Abstracts

Exploring Autonomic Responses in Epilepsy: Insights from Cortical Stimulation

Abstract number : 2.342
Submission category : 6. Cormorbidity (Somatic and Psychiatric)
Year : 2024
Submission ID : 216
Source : www.aesnet.org
Presentation date : 12/8/2024 12:00:00 AM
Published date :

Authors :
Presenting Author: Hellen Kreinter, MD – Western University

Leena Shoemaker, PhD – Western University
Jorge Burneo, MD, MSPH, FAAN, FAES, FRCPC – Western University, London Ontario Canada
Giovanni Pellegrino, MD, PhD – Western University
David Steven, MD, MPH, FRCSC, FACS – Western University
Jonathan Lau, MD, PhD, FRCSC – Western University, London Ontario Canada
Keith MacDougall, MD – Western University
Michelle-Lee Jones, MD, FRCPC – Western University, London Ontario Canada
David Diosy, MD – Western University
J. Kevin Shoemaker, PhD – Western University
Ana Suller-Marti, MD, PhD – Schulich School of Medicine and Dentistry Western University London Health Sciences Center

Rationale: The leading cause of death in patients with drug-resistant epilepsy is attributed to sudden unexpected death in epilepsy (SUDEP). The mechanisms for SUDEP are still unclear; however, three main hypotheses include respiratory dysfunction, cardiac arrhythmias, and alterations in cerebral blood flow autoregulation. Cortical stimulation (CS) has been used to analyze different physiological-hemodynamic and pathological responses after stimulating specific brain structures in patients with epilepsy. This abstract summarizes the hemodynamic outcomes of seizures induced by electrical stimulation of regions within the central autonomic network (CAN), which could expand knowledge of the autonomic system in patients with epilepsy and its potential implications for SUDEP.

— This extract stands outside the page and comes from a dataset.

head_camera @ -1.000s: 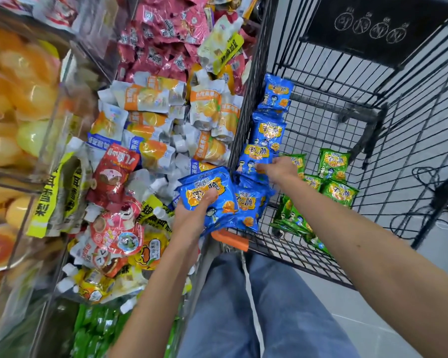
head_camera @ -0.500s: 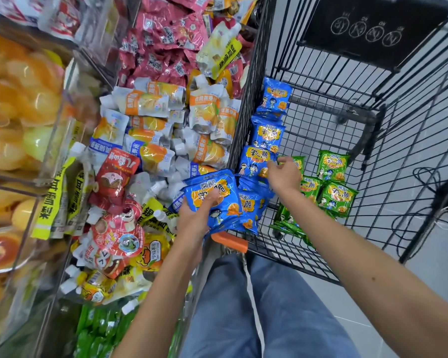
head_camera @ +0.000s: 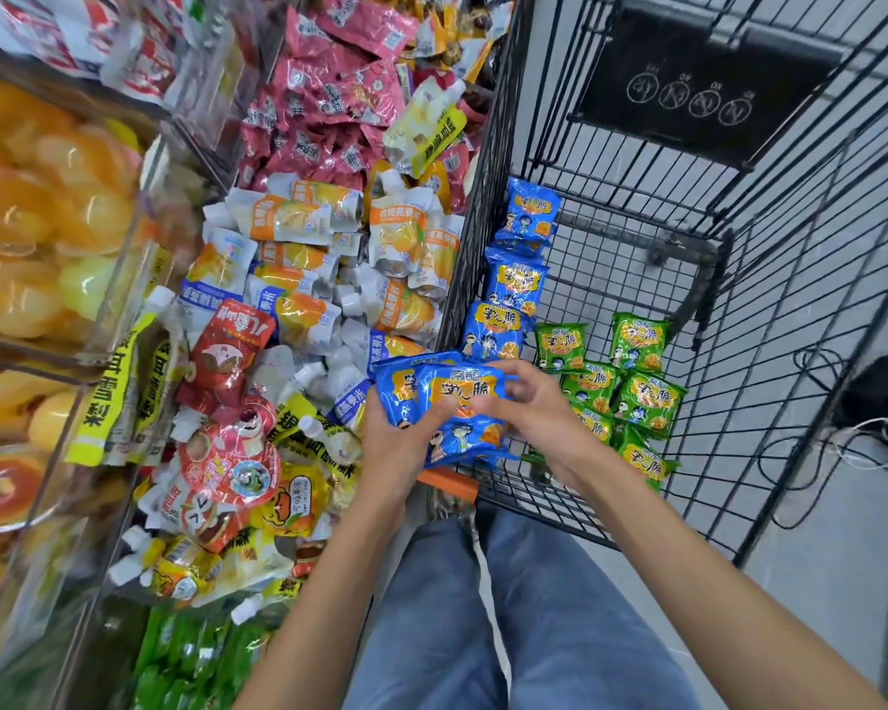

Methods: In this prospective study, we are recording, collecting, and analyzing electrophysiological parameters, including heart rate, blood pressure, respiration, and intracranial recordings during the clinical CS study in patients implanted with depth electrodes.


Results: Seventeen patients who underwent CS with simultaneous recording of hemodynamic variables were included. The preliminary analysis of five of these patients showed the following information. Case 1: A clinical seizure was triggered after stimulating the right anterior hippocampus (RAHc) with 2 mA. Hemodynamically, the response was tachycardia and hypertension. Epileptogenic zone (EZ) post-SEEG: multifocal (bitemporal and right lingula). Case 2: A clinical seizure was triggered after stimulating the left posterior insula at 4mA. Hemodynamically, the response was tachycardia. EZ post-SEEG: left posterior temporal. Case 3: A clinical seizure was triggered after stimulating the RAHc at 2mA. The hemodynamic response was hypertension and tachycardia. EZ post-SEEG: Right opercular-insular region. Case 4: A clinical seizure was triggered after stimulating the LAHc at 6 mA. The hemodynamic response was hypotension and tachycardia. EZ post-SEEG: Right mesial temporal. Case 5: A clinical seizure was triggered after stimulating the left amygdala at 7 mA. The hemodynamic response was hypertension and tachycardia. EZ post-SEEG: Bilateral mesial temporal.

Conclusions: Seizures triggered during the CS on structures associated with the CAN may produce autonomic responses; the most common ones seen in our patients are hypertension and tachycardia. The results may be influenced by other factors, including medications and comorbidities. More data is needed to establish associations and understand the possible relations with SUDEP.

Funding: No financial support was received for this study.